To do: Write out the whole listing exactly as it is written below.

Recorded information:
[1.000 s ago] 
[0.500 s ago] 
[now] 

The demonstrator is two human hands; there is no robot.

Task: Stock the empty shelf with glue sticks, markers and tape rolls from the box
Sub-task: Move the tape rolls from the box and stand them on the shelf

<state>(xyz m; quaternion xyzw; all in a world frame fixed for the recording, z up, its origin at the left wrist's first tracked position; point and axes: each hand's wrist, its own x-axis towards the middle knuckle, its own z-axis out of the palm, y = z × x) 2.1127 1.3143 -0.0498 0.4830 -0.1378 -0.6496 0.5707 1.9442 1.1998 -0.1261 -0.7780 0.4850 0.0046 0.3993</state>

Solution below:
[1.000 s ago] 
[0.500 s ago] 
[now] 

The demonstrator is two human hands; there is no robot.

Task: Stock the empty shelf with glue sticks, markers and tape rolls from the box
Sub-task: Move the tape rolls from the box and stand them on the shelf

<state>(xyz m; quaternion xyzw; all in a world frame fixed for the recording, z up, its origin at the left wrist's first tracked position; point and axes: each hand's wrist, its own x-axis towards the middle knuckle, its own z-axis out of the palm, y = z × x) 2.1127 1.3143 -0.0498 0.4830 -0.1378 -0.6496 0.5707 1.9442 1.1998 -0.1261 -0.7780 0.4850 0.0046 0.3993</state>

That finishes the exercise.